Does this make me self-centred? I hope not. If anything, I think the fact that I write a blog, have a Facebook page, and attend make-up school are more telling of any self-centred tendencies I might have. That and, oh - I do elite-level sport. Individual sport. I'm one of the most self-serving people I know. So lay off Becky, people! She's trying her best to make her way through a tough situation, and I salute that.
The guy in question here is an interesting one. Like I said, he's a good friend, but that doesn't stop me disagreeing with a lot of his opinions. The other night, for example, he said he was too glad to be alive to imagine not being happy with competing at the Olympics. People just don't understand this. If you're competitive enough to get there, you're not just going to lie down once you make it and be content with life all of a sudden. You're going to want to win. And when you don't, it sucks.

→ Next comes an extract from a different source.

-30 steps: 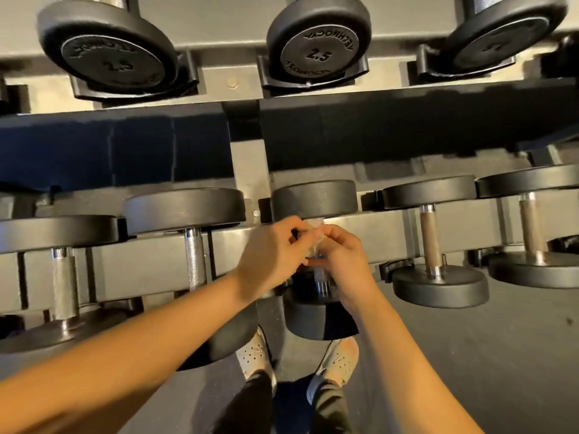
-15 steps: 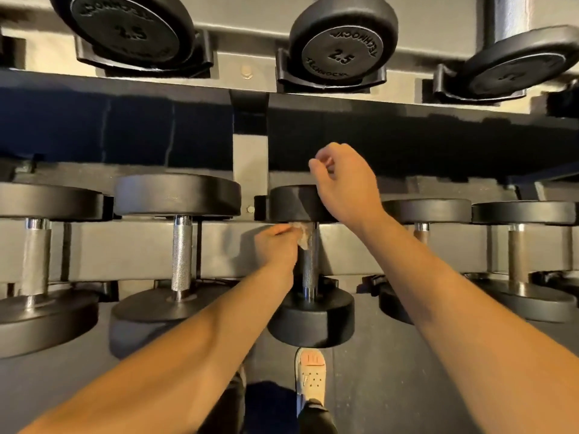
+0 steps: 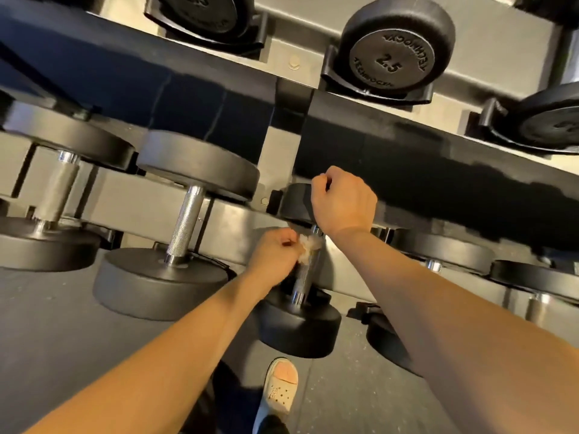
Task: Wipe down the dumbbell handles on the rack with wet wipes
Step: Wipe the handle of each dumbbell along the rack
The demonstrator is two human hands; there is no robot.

"Sometimes I feel like that, too." I admitted, a little ashamed at my sense of defeat. Imagine that! Being content with oneself! "Once, I came within an inch of being run down in a head-on with a huge SUV while I was on my bike. I definitely should have died. After that I felt pretty stoked."
"Do you think there's a difference in celebrating life," he replied "and celebrating not being killed?" He has a point, but to be honest, most days I don't really do much worth celebrating. I don't make differences in other peoples' lives on a daily basis, and on the days when I can't be assed training, I don't really make a difference in my own. My thoughts on the matter are pretty straight-forward.
If I'm content with my life, I might as well lay down and give up.